O'Connor applies Lynch's theology in this dramatic end to her narrative. She is truly penetrating the physical world as Lynch describes in his texts, and she also does so in a way that would sufficiently "shock" her secular readers so as to make them realize the gravity of this action. Furthermore, we do well to remember that the character of Norton in this story is not one who is fully aware of the operations of the world around him. He is much like the idiot child Bishop, who we will meet in the next story. Norton is described by his father as "below average," and so, he is unable to fully understand the world in general.

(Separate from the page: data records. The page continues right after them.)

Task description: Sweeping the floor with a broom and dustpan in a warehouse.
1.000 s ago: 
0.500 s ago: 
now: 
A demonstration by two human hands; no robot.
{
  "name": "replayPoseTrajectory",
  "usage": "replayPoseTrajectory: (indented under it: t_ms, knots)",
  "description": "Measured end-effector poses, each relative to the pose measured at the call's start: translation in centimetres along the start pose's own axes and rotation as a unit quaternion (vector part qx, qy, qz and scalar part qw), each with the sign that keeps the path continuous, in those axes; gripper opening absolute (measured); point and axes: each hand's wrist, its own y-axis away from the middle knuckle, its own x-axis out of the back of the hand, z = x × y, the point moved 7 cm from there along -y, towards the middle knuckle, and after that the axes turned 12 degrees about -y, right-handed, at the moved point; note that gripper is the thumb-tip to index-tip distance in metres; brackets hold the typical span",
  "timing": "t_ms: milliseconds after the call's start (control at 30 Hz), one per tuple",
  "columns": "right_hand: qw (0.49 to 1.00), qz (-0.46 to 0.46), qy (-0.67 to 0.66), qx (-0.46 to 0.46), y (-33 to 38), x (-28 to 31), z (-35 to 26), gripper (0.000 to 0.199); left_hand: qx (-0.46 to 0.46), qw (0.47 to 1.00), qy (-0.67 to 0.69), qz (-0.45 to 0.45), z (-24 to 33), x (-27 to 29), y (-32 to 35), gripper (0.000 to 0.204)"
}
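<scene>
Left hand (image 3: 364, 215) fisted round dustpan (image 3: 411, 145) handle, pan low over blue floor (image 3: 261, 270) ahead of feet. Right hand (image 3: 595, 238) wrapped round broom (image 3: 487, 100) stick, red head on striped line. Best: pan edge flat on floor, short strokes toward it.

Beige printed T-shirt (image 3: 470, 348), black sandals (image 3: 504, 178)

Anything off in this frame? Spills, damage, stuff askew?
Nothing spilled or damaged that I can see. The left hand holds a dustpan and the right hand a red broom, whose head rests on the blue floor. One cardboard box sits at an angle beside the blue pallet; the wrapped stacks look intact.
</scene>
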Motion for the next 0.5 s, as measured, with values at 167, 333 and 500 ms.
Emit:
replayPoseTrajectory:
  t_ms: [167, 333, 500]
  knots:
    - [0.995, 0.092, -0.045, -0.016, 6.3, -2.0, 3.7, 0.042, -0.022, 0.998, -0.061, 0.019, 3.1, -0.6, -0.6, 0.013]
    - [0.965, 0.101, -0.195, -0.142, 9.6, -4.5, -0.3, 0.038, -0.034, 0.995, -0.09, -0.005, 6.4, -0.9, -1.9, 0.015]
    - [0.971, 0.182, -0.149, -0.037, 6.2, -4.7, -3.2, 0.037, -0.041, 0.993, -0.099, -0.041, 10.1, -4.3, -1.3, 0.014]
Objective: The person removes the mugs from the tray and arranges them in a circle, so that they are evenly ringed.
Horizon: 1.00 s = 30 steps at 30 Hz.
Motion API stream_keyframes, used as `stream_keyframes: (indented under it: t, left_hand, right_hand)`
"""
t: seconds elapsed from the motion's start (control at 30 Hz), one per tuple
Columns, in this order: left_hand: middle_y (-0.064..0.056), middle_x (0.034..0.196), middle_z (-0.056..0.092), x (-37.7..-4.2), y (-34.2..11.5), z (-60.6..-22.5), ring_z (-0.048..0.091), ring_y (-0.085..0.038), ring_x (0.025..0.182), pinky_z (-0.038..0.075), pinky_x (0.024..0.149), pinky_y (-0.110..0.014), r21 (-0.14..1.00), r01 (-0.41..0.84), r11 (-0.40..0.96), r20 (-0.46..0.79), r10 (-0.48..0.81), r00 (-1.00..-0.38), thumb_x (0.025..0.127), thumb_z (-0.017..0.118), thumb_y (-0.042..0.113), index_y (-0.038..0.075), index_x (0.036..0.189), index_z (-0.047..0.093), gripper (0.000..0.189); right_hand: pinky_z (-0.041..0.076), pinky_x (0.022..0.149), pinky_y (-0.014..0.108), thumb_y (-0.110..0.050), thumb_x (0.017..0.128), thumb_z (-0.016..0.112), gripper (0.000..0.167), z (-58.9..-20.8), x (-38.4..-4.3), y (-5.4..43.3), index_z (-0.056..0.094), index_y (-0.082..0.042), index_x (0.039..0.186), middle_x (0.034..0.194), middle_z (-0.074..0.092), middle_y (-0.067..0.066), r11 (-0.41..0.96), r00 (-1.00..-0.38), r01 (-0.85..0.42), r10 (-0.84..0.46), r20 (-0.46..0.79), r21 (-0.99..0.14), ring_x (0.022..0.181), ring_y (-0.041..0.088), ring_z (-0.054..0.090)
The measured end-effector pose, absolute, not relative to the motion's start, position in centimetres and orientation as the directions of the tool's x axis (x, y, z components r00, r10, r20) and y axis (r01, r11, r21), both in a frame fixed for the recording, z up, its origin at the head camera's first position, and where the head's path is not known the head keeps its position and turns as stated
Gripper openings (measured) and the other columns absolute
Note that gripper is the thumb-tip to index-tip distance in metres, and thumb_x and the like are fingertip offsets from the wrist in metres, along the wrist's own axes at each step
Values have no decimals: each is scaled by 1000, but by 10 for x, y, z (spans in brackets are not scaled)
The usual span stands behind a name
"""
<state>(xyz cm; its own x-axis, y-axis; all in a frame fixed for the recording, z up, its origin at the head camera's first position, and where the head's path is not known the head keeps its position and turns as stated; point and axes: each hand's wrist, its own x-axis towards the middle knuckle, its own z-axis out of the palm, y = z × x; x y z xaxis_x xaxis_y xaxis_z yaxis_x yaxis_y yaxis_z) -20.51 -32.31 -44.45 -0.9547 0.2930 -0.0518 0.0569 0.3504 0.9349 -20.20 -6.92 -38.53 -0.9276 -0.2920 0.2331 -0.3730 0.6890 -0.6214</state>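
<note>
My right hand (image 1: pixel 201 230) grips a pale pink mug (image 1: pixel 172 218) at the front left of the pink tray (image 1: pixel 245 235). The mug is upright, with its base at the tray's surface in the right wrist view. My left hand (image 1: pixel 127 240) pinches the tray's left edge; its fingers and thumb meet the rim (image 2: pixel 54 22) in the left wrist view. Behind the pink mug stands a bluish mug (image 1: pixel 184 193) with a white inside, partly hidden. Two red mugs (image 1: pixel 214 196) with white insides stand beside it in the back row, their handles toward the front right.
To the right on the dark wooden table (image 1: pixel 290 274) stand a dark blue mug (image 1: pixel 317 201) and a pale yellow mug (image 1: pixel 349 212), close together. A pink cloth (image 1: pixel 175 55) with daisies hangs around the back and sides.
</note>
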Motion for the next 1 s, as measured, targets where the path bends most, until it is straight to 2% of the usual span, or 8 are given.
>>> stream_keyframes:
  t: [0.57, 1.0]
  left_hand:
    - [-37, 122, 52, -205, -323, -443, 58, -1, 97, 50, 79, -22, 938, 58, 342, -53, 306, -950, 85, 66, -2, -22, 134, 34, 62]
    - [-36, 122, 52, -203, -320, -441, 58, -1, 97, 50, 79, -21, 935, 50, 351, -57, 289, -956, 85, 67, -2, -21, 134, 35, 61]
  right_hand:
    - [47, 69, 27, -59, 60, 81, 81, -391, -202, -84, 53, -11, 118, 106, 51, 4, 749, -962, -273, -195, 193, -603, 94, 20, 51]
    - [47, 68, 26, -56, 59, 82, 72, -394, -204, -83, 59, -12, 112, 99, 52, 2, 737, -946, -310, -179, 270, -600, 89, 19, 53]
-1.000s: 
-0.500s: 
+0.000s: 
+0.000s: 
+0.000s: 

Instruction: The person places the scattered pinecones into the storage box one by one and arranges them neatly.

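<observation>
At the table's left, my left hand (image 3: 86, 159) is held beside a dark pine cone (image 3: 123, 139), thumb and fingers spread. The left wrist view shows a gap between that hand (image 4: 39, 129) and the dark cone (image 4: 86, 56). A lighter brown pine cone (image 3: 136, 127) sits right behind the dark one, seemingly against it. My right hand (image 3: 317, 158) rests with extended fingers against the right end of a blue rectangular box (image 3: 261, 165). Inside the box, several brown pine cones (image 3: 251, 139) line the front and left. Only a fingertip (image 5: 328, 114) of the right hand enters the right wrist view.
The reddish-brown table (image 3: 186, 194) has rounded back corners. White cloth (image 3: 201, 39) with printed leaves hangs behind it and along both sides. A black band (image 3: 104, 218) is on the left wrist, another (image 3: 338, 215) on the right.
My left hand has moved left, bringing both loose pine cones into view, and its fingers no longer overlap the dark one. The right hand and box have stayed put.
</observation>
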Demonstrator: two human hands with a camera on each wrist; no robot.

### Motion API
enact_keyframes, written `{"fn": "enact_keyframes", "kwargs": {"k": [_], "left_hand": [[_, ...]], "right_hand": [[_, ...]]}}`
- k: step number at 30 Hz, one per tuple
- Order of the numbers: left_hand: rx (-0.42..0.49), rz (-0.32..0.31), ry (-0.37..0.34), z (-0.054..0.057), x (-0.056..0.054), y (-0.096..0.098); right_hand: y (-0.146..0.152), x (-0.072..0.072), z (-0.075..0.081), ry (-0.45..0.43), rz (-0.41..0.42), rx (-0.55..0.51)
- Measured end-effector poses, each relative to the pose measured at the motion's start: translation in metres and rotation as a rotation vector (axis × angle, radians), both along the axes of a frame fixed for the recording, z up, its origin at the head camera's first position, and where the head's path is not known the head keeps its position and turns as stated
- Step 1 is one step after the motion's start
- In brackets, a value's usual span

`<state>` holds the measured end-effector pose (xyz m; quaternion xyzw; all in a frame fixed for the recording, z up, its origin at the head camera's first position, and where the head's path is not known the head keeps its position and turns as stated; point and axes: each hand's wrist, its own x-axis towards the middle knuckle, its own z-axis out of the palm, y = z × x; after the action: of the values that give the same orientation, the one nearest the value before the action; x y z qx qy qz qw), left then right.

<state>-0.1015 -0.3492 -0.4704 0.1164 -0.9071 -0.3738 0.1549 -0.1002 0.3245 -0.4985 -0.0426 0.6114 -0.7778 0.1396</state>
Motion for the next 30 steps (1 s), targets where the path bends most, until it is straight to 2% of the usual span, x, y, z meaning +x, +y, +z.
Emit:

He is also one who acts as a recipient of the teachings of those around him: first from his father, and then from the delinquent Rufus and his aberrant prophecies. Norton is truly the one who is manipulated by others, vulnerable to abuse and open to attack. While Rufus is the one with the club foot, it is Norton who is first described as being lame, when he answers his father "lamely." Later it is he who takes "the hobbled step" toward his father to ask him if his mother is in hell. So Norton is indeed the one who is lame in reference to the title. In turn, it is clearly Norton who shall enter first.4 For O'Connor, then, the only way she can realize this conclusion is in Norton's own self-enacted death that effects the conversion of his father as well. By the end of the story, we are affirmed of Norton's eternal union with his mother in heaven, and additionally, we are affirmed of the delinquent Rufus Johnson's realization of the truth which is Christ, yet the state of Rufus's soul is uncertain. The most salvific outcome from this death, though, is Sheppard's realization of the great love he feels for his son that can only come from Christ.
Note 4: O'Connor's title rebuts the Old Testament belief that the lame or crippled were disallowed from entering the temple to make sacrifice to God. "And the Lord said to Moses, 'Tell Aaron that any of his descendants from generation to generation who have any bodily defect may not offer the sacrifices to God. For instance, if a man is blind or lame, or has a broken nose or any extra fingers or toes…he shall not go behind the veil, nor come near the altar, because of the physical defect; this would defile my sanctuary'" (Leviticus 21: 16-18, 23).